# The problem
Search the data below for the string "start". Extract every line that contains it.

Top of Data supplied

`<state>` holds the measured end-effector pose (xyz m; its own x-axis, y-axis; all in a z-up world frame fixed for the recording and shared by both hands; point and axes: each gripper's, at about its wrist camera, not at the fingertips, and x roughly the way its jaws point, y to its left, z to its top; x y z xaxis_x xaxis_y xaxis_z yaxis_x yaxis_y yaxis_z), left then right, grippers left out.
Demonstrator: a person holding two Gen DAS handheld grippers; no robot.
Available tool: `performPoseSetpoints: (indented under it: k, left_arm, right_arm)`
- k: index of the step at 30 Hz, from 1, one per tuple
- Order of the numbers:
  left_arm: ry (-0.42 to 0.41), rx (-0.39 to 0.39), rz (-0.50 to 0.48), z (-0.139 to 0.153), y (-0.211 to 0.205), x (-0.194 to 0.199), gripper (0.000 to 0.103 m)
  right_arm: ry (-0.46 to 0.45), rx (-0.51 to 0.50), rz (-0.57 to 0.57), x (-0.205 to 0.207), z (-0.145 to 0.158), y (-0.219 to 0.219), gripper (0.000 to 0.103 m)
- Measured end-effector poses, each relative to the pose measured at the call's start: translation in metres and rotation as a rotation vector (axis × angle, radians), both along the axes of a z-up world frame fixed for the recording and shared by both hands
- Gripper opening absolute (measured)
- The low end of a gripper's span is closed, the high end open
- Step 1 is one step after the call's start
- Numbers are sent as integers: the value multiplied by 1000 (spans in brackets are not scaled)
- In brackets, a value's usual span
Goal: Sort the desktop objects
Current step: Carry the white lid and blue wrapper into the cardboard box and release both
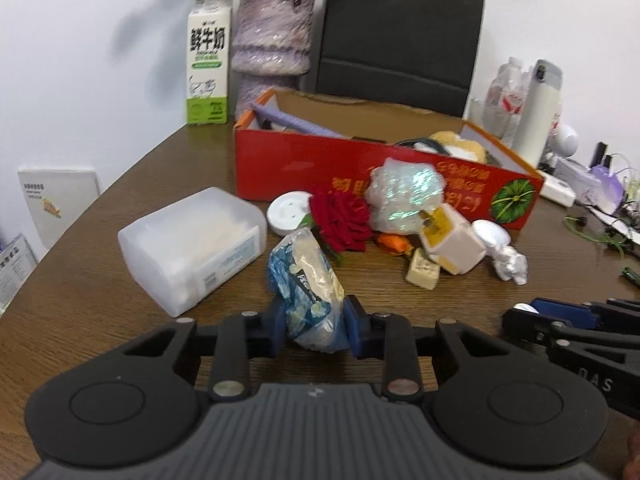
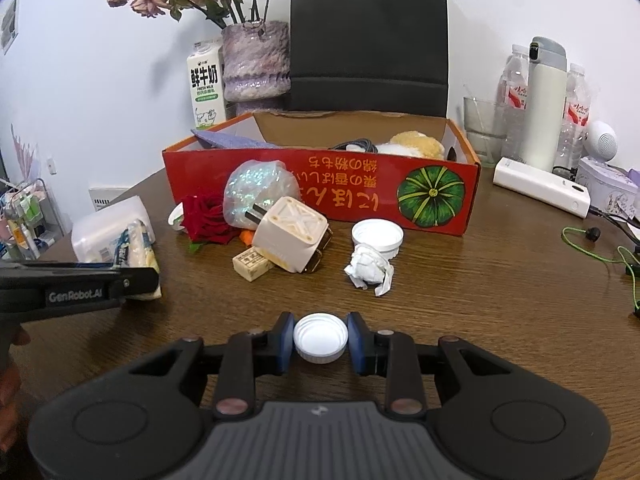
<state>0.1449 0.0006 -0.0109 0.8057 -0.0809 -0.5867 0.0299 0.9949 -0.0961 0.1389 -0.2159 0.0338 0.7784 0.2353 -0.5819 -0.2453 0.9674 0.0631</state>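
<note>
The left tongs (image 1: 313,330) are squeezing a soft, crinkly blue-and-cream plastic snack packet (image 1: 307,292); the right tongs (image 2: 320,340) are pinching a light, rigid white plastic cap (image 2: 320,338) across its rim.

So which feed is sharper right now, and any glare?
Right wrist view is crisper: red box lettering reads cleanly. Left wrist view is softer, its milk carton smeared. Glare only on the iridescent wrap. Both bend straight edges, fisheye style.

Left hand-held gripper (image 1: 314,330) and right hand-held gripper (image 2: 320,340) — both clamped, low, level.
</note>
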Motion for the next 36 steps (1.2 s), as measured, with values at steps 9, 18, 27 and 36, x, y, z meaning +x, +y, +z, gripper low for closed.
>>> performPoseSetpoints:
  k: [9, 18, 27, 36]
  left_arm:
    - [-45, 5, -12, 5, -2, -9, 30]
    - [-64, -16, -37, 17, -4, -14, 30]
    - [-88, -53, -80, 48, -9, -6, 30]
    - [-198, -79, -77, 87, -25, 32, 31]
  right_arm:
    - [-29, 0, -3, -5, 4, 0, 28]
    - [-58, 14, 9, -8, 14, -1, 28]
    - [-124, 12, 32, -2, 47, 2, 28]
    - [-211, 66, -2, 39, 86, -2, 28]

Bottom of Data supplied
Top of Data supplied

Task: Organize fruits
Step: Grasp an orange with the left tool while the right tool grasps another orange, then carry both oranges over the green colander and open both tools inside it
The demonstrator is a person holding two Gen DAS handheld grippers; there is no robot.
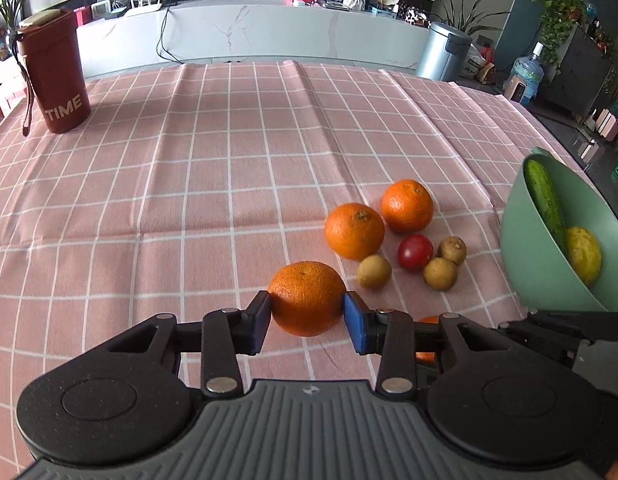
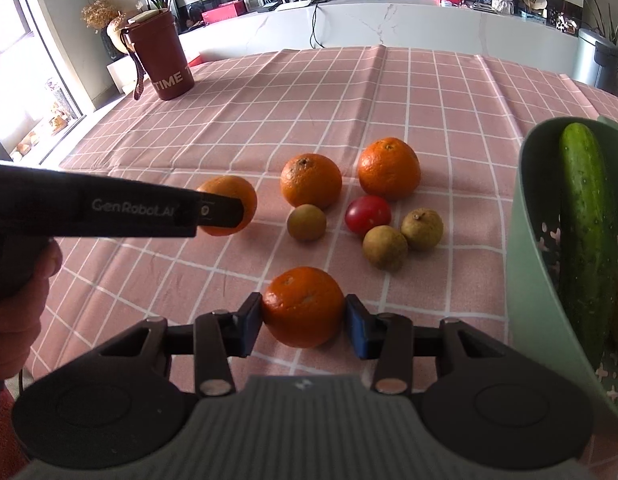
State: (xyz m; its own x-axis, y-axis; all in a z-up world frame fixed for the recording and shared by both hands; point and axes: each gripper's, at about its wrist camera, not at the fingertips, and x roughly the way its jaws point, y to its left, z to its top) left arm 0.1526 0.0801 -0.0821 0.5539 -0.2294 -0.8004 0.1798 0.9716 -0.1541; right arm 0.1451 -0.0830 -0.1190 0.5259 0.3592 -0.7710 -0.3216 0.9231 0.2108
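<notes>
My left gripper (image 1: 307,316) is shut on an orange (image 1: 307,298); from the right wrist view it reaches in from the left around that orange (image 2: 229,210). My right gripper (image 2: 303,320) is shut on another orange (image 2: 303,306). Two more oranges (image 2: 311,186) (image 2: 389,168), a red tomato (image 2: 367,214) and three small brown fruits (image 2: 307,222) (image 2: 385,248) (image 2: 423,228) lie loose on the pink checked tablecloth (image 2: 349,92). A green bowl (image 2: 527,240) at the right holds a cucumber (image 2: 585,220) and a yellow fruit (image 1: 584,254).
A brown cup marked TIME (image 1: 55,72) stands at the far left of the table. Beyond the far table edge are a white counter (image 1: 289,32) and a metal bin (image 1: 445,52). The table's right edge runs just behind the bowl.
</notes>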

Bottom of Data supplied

# Answer
- Measured end-effector poses, each relative to the pose measured at the call's start: translation in metres and rotation as a rotation vector (axis × angle, radians), both along the axes of a z-up world frame fixed for the recording and shared by both hands
- Step 1 is one step after the call's start

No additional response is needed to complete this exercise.